For prior art related to deep neural networks in seismic data analysis, researchers can explore academic journals, conferences, and patent databases for similar technologies and methodologies.

Frequently Updated Research

Researchers are constantly exploring new techniques and algorithms to enhance the denoising capabilities of neural networks in microseismic data analysis. Stay updated with the latest research in deep learning and seismic data processing for potential advancements in this field.

Questions about Deep Segmental Denoising Neural Network for Microseismic Data

How does the deep segmental denoising neural network improve the accuracy of seismic data analysis?

The deep segmental denoising neural network learns a mapping function from noisy to clean spectra segments, resulting in enhanced signal quality and reduced noise in microseismic data, leading to improved accuracy in seismic data analysis.

What are the potential applications of this technology beyond oil and gas exploration?
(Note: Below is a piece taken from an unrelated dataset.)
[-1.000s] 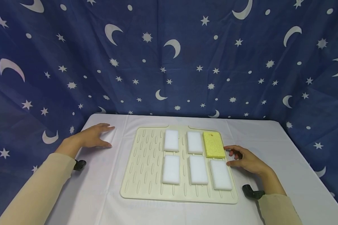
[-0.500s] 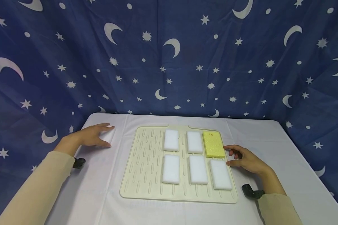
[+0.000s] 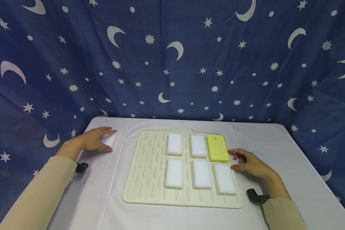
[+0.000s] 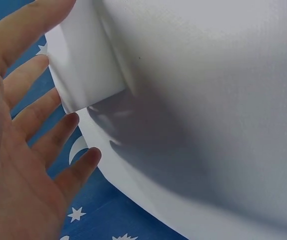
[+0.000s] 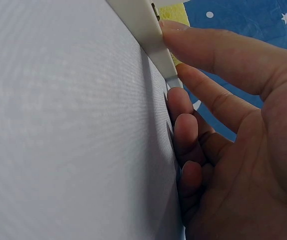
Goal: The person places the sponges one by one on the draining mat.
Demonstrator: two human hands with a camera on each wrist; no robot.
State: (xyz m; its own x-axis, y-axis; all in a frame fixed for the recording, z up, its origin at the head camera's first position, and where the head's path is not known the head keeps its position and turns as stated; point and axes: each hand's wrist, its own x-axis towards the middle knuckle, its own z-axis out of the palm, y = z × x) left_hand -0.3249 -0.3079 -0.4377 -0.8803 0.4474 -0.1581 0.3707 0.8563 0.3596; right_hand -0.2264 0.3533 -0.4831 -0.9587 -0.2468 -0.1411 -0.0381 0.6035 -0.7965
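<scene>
My left hand (image 3: 95, 139) rests at the table's left side, thumb and fingers spread. Between them is a smooth white flat-sided piece (image 4: 91, 60); its kind is unclear, and I cannot tell whether the fingers press it. My right hand (image 3: 251, 163) lies by the right edge of a cream ridged mat (image 3: 146, 166). Its thumb and index fingertip are at the mat's edge, the other fingers loosely curled. Nearest to it are a yellow sponge (image 3: 218, 148) and a white sponge (image 3: 225, 179). Several more white sponges, such as one at the back (image 3: 174, 144), lie in two rows on the mat.
A white cloth (image 3: 149, 217) covers the table. Behind and around it hangs a dark blue curtain (image 3: 143, 57) with white moons and stars. A black device (image 3: 257, 196) sits on the right wrist, and another (image 3: 81, 168) on the left.
</scene>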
This technology can also be applied in civil engineering for structural health monitoring and in natural disaster monitoring for early detection of seismic events, showcasing its versatility and wide range of potential applications.


Original Abstract Submitted

An apparatus, computer readable storage medium, and method for deep segmental denoising neural network for microseismic data is described. The apparatus includes a seismic data recording network with geophones each having a seismic data receiver and configured to record microseismic waves as a seismic trace received from a geological formation, a preprocessing stage and a deep neural network. The preprocessing stage transforms the recorded signal trace to a time-frequency representation as real number values. The deep neural network generates a denoised signal from the time-frequency representation. The deep neural network is trained based on a segment of noisy spectra and a clean spectra segment to learn a mapping function that generates the segment of the denoised microseismic signal.